What happens to all this guff?!
Of course, you could say that there’s so much information floating around, that the bloated industry capturing it all and the results it produces have become so undiscriminating as to mean very little.
One day coffee, or chocolate, or red wine is good for you, the next they’re not, because some competing self-serving group has come out with conflicting ‘evidence’. Too often the media swallows all this surveying nonsense as ‘news’.
‘Researchers have discovered…’ – doesn’t your heart sink when you hear those words, usually on a Monday morning radio bulletin, when editorial rigour falls victim to cornflake-time desperation.
I thought I’d heard them all when, on last New Year’s Eve, up came: ‘A survey has shown that more than a million smokers in Britain will try – try, mind you – to quit in the New Year.’ What possible value is there in such speculative information – what’s more, who is paying to obtain it all?

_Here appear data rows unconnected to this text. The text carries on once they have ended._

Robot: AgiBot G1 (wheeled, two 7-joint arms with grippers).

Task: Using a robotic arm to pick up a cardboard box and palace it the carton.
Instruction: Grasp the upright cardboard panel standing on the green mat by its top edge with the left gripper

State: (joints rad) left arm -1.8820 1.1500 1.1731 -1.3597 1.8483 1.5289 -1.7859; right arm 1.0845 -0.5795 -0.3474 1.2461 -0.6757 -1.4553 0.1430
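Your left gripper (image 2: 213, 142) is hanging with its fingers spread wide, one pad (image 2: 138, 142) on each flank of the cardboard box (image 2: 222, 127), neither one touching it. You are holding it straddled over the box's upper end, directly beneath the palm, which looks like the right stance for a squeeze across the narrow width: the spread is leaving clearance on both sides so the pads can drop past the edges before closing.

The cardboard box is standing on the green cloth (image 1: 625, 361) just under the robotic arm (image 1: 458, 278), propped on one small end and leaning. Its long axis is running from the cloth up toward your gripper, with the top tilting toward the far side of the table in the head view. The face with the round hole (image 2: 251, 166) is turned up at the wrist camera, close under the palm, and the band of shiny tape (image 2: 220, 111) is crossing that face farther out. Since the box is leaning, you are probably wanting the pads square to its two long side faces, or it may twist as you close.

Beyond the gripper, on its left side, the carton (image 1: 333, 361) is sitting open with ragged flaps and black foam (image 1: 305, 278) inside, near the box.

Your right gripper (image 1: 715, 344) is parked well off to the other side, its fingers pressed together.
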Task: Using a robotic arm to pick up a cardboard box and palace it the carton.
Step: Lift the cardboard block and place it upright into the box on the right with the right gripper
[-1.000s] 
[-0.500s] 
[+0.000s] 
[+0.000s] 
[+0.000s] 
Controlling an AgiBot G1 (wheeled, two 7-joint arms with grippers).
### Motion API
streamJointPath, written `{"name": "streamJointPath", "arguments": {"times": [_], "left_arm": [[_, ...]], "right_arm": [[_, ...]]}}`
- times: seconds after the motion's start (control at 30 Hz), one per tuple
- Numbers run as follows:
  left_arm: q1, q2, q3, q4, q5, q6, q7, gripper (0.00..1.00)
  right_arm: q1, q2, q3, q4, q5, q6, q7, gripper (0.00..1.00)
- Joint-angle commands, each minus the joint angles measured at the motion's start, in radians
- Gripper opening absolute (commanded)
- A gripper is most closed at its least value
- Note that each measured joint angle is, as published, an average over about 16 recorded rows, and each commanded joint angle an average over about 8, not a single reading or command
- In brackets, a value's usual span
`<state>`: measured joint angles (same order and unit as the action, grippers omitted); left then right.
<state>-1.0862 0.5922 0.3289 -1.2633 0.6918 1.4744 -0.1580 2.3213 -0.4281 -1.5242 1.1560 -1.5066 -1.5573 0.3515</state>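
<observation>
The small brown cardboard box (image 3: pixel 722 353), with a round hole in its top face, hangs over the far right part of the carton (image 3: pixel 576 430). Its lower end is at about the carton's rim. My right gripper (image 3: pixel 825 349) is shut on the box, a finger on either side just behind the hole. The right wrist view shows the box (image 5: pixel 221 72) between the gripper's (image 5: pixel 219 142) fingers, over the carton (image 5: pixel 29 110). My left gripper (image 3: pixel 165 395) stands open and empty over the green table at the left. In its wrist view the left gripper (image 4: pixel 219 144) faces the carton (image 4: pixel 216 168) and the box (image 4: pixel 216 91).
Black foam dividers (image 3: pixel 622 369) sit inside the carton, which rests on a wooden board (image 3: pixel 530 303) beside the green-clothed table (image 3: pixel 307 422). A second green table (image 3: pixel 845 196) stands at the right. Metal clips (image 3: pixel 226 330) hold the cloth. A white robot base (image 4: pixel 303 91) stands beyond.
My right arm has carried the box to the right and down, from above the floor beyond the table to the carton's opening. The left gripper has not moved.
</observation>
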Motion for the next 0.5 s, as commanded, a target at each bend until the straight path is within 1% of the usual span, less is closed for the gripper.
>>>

In our own backyard, we’ve just witnessed an unprecedented rash of information gathering and sharing on this, that and everything, all in the name of imagining and democracy.
It’s informed some, allowed others to let off steam, fobbed off a few more, and satisfied those keen to tick the ‘consultation completed’ boxes. The sceptics have, of course, already given their predictable official ‘thumbs-down’ to the process, and will maintain that however much information is exchanged, the consultation process only appears to begin after all the important decisions are already set in stone.
Well that’s as maybe, but you could argue that there’s only so much imagining and consulting that can go on at the same time without blurring effective focus on any one topic. Far be it from me to suggest that this in itself could be a tactical masterplan, but bombarding folk with a superfluity of facts and figures is as effective a smokescreen as withholding vital details.
It’s a technique not unknown where accountability is sensitive. How often is setting up a public inquiry merely the antidote to actually taking effective action? By the time all the information is collated, the cause has either been remedied or forgotten.
Now there’s another side to the coin. The more information is teased out of us individuals, the more obsessed we become with seeking it out ourselves, even when it’s unrealistic to expect an outcome.
What could have been the point of the be-suited yuppie at the Airport a month or so ago aggressively demanding the precise arrival time of the London flight when the place was shrouded in thick fog? We’ve become programmed into expecting information on anything and everything whether relevant or not, simply as a palliative; witness the British Rail announcer informing weary travellers that the late arrival of the expected train is due to the late running of the previous one. Don’t laugh – been there, heard it.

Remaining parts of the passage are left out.